▶ Task objective
Go through the entries below from the first line and output each one exactly, up to and including the line with "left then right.".
________
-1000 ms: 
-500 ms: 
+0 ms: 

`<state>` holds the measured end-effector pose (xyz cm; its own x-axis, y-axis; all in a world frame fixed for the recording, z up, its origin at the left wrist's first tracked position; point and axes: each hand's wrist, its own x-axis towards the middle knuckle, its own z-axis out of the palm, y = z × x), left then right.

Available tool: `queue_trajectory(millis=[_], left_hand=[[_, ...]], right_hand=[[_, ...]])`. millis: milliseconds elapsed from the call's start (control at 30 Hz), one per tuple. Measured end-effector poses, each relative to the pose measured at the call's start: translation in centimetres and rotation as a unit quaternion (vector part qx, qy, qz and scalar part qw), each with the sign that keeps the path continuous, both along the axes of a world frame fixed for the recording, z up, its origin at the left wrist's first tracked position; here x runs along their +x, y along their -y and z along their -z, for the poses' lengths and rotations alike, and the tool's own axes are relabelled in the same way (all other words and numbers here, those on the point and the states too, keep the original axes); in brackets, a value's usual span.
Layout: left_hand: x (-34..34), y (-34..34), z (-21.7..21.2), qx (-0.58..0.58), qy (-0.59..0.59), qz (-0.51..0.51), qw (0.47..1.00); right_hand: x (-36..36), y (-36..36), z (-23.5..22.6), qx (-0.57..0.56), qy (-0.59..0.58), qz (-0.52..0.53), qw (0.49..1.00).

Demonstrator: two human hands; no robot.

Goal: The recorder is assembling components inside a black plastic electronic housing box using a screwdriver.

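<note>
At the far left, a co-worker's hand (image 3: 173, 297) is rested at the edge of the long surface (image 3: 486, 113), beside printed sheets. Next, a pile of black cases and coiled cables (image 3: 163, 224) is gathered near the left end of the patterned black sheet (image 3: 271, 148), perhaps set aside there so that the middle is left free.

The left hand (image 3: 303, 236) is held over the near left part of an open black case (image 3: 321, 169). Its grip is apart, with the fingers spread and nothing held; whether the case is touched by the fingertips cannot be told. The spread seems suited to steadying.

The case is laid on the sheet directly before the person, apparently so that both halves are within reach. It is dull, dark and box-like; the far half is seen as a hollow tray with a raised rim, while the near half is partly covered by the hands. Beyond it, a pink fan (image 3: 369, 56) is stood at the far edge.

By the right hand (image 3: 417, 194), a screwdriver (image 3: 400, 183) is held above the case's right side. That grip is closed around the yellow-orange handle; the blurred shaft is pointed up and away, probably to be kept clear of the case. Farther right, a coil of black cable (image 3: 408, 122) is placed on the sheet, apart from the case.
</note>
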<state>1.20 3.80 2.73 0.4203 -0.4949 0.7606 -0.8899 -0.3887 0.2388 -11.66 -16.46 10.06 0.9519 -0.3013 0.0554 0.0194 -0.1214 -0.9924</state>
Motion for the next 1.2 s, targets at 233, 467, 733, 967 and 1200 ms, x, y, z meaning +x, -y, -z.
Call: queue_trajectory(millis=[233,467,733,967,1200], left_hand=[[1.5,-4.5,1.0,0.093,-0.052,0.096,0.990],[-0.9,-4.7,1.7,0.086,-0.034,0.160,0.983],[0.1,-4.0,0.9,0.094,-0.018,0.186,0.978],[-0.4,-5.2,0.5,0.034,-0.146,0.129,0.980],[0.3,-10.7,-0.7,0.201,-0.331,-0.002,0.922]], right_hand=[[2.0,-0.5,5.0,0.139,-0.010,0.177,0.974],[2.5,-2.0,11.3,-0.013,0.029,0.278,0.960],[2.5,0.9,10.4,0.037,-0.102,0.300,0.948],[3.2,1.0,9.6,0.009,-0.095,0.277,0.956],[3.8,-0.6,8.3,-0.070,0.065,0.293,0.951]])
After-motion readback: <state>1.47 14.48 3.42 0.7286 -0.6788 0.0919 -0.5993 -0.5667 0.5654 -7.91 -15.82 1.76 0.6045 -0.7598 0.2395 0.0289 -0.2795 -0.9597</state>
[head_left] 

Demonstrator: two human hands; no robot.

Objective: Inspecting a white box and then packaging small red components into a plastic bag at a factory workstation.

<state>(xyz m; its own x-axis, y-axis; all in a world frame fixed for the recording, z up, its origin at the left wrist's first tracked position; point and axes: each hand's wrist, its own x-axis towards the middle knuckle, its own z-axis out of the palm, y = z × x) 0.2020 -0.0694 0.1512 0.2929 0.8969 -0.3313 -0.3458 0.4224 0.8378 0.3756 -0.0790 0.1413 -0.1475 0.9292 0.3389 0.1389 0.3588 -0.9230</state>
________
▶ Your solution
-1000 ms: 
-500 ms: 
+0 ms: 

`<state>` holds the measured end-effector pose (xyz cm; its own x-axis, y-axis; all in a world frame fixed for the recording, z up, its origin at the left wrist's first tracked position; point and axes: each hand's wrist, its own x-axis towards the middle knuckle, its own z-axis out of the palm, y = z × x), left then right.

The output is finished, and nothing else is needed.